N° 1106 | Le 23 mai 2013 | Jacques Trémintin | Critiques de livres (accès libre)
Fidèle au rendez-vous décennal donné à ses lecteurs, Guy Delhasse nous livre ici l’ultime édition du journal de bord d’un éducateur d’internat qu’il ne sera bientôt plus, ayant décidé de prendre sa retraite. Ni burn out, ni amertume, juste le choix de bénéficier de ses droits, alors qu’il est encore en forme, et de ne pas subir la réforme drastique qui se profile en Belgique, comme ailleurs, visant à prolonger les années de cotisation.

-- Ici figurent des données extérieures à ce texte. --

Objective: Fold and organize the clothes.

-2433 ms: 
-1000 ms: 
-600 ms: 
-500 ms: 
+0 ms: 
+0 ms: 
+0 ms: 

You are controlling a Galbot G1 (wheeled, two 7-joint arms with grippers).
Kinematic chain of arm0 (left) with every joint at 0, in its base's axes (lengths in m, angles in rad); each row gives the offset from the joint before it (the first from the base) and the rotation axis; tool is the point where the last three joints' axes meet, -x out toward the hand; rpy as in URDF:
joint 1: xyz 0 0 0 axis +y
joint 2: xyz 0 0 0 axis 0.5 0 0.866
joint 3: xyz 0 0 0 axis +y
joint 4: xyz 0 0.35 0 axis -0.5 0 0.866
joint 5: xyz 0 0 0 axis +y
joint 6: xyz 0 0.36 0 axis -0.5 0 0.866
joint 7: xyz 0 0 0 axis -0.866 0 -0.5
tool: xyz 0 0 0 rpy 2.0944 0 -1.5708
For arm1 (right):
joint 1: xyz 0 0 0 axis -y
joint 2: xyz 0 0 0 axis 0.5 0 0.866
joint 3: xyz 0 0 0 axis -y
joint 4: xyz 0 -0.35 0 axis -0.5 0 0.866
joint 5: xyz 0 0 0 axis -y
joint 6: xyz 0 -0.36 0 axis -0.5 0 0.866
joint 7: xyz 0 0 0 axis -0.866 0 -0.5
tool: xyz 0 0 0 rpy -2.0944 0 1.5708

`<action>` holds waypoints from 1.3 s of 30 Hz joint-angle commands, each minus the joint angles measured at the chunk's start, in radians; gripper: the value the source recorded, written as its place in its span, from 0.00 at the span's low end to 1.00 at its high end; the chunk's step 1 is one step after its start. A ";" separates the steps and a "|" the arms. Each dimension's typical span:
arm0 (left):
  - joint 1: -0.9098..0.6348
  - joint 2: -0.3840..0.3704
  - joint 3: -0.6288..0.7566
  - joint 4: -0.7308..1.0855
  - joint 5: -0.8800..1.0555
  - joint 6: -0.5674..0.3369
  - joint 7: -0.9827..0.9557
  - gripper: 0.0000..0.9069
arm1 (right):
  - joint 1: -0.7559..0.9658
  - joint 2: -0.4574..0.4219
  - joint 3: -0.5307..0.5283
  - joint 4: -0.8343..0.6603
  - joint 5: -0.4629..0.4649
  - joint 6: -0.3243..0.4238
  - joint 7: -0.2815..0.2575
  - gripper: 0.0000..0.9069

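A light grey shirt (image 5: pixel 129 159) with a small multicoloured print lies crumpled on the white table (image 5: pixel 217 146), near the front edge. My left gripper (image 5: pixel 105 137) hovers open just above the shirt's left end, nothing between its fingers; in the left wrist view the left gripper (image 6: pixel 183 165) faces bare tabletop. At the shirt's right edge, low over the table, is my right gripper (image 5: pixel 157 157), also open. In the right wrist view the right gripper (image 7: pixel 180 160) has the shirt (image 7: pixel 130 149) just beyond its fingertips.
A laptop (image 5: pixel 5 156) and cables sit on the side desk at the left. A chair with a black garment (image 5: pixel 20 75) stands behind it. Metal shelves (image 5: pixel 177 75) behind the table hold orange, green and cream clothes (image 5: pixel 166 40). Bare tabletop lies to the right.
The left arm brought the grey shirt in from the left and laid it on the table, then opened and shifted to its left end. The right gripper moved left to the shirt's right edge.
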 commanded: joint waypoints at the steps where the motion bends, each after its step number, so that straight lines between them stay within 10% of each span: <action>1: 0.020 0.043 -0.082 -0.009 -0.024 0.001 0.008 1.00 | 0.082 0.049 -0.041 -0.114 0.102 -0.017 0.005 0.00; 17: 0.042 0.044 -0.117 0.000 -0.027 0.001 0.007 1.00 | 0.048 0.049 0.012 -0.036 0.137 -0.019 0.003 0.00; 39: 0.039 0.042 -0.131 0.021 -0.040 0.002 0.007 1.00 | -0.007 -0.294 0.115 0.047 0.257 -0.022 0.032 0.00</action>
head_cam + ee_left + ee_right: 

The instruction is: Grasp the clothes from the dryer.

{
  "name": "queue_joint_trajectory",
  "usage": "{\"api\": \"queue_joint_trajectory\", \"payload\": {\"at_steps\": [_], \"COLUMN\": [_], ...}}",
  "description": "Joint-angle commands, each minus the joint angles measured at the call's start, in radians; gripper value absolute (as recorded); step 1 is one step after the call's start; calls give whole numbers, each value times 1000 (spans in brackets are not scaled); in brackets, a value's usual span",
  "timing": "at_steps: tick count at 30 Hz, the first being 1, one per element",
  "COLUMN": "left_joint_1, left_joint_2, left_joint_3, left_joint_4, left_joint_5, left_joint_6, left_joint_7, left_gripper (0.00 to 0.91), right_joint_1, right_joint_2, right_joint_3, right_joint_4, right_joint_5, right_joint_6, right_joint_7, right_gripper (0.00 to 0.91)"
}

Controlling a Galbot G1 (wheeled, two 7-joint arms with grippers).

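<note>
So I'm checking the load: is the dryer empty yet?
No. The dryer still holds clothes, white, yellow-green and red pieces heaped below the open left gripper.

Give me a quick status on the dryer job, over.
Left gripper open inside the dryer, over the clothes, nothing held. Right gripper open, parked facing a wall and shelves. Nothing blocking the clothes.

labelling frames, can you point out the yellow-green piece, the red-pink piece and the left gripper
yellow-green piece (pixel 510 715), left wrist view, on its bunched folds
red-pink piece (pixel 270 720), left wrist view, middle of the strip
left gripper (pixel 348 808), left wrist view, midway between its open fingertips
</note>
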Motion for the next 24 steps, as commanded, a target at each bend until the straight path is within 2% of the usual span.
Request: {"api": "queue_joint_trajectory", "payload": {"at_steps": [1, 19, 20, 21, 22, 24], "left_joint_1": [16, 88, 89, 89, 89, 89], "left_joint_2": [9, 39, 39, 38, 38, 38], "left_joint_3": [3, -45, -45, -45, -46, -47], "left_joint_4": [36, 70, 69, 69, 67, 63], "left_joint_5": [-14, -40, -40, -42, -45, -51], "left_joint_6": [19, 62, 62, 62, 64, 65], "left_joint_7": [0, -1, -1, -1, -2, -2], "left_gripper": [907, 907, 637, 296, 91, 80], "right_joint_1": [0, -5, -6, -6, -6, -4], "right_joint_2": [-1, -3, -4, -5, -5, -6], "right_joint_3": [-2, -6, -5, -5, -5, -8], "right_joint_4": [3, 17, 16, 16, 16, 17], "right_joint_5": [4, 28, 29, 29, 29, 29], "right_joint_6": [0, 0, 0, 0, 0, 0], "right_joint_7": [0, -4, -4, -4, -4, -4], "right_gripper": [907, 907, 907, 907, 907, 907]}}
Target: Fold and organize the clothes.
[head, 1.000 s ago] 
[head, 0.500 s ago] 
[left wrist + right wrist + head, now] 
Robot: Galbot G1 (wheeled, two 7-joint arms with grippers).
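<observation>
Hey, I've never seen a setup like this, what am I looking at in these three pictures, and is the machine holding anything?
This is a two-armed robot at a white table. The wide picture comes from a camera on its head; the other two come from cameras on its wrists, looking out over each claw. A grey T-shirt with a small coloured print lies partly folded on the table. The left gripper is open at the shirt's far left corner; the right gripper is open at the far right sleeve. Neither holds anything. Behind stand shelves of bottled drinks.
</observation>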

Cela fait donc trente-cinq ans qu’il exerce ses bons et loyaux services dans la même maison d’enfants. Il y aura croisé cent soixante-sept jeunes, vingt collègues, six psychologues et trois directeurs (directrices). Que de chemin parcouru… Et pourtant, la même passion semble l’étreindre, l’amour de son métier transpirant à chaque ligne. Face au regard rempli de détresse de ces mômes, comment ne pas répondre par le sourire et la joie de vivre ? Cela permet à la vie de s’écouler, sans pour autant être dupe de l’impuissance à résorber des destins parfois coulés dans le béton de la misère.
Guy Delhasse ne regrette en rien d’avoir choisi cette profession inventée dans le milieu des années cinquante pour « répondre fermement aux scandales des bagnes d’enfants livrés à des bourreaux sans scrupule » (p.37). Curieuse destinée, pourtant, que celle de partager le quotidien de dix-huit enfants, garçons et filles, âgés de trois à dix-huit ans. Tout a commencé en 1862, lorsqu’une bourgeoise décide de recueillir dans sa maison de campagne une gamine dont la mère était en train de mourir sous ses yeux. Un orphelinat en naîtra, puis un institut géré par la communauté des sœurs de la Visitation. Les religieuses ont laissé leur place aux éducateurs spécialisés. La charité a été remplacée par l’action de techniciens dûment qualifiés.
Etre éducateur, c’est cultiver les trois « b » : le bon, le bien et le beau. Mais cette noble ambition se heurte aux contingences du quotidien : lever les enfants, les préparer pour qu’ils aillent à l’école, s’assurer qu’ils font bien leur toilette, leur servir leur repas, jouer, plaisanter et rire avec eux… Mais ne pas pleurer quand il faut les arracher des bras d’une maman et courir après ceux qui sortent dans la rue pour la rejoindre. Pour autant, « le vrai projet contenu dans ce métier est d’abord et avant tout fondé sur un désir de transformer et de transmettre. Transformer la société pour la rendre plus équitable […] transmettre des valeurs qui font la vraie vie » (p.26) explique Guy Delhasse, qui est devenu éducateur, par dépit de n’avoir pu faire carrière d’écrivain. Alors que sonne pour lui l’heure de la retraite, il va se replonger dans l’écriture. Si la profession perd un des leurs, la littérature reconnaîtra, souhaitons-le, cet auteur de talent.